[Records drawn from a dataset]
========

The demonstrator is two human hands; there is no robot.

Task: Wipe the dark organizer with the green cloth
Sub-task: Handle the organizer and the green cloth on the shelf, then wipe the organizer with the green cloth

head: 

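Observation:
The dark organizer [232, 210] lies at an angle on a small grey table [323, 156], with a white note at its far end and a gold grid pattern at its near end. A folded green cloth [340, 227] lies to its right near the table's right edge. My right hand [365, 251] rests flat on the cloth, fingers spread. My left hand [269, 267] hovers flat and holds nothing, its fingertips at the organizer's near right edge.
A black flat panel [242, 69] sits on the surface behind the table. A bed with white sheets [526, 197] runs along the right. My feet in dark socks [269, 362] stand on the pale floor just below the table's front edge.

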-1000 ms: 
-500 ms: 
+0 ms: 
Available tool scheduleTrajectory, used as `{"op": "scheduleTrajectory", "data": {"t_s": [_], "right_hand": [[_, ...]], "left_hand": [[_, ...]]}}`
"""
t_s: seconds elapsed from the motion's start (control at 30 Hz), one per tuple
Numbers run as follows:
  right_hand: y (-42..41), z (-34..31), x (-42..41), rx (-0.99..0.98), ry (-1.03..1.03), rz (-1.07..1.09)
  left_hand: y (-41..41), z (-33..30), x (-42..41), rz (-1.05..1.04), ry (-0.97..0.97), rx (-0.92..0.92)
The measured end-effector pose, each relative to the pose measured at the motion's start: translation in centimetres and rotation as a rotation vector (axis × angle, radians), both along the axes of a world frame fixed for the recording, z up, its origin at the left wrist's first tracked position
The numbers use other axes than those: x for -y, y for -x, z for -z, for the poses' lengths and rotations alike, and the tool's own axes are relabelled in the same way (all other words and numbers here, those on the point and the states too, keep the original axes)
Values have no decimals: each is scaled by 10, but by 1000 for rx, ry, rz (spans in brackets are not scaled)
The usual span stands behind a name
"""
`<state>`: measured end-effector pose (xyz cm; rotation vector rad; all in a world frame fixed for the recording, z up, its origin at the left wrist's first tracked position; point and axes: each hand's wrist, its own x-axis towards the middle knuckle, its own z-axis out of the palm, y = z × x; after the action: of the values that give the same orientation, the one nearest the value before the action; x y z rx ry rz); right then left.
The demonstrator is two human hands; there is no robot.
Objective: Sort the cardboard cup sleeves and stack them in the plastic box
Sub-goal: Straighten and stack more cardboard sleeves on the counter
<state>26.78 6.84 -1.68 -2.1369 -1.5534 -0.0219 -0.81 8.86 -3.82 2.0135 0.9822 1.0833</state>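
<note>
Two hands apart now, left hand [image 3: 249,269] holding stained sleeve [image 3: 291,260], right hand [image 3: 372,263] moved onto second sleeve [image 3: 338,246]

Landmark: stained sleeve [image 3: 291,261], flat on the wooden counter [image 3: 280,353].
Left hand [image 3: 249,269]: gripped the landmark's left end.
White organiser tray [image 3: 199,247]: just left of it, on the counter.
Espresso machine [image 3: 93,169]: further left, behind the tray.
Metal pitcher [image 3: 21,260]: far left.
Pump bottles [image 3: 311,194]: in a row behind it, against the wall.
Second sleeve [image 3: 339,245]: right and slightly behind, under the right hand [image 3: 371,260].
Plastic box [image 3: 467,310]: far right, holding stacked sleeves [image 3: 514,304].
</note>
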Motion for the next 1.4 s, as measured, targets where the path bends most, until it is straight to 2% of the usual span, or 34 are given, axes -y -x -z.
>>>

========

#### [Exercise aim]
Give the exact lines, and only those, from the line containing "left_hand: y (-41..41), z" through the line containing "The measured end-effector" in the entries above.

#### [Output for this exercise]
  left_hand: y (-41..41), z (-33..30), x (-42..41), rz (-1.05..1.04), ry (-0.97..0.97), rx (-0.92..0.92)
The measured end-effector pose, each relative to the pose measured at the motion's start: translation in centimetres and rotation as a rotation vector (axis × angle, radians), both along the axes of a world frame fixed for the recording, z up, its origin at the left wrist's first tracked position

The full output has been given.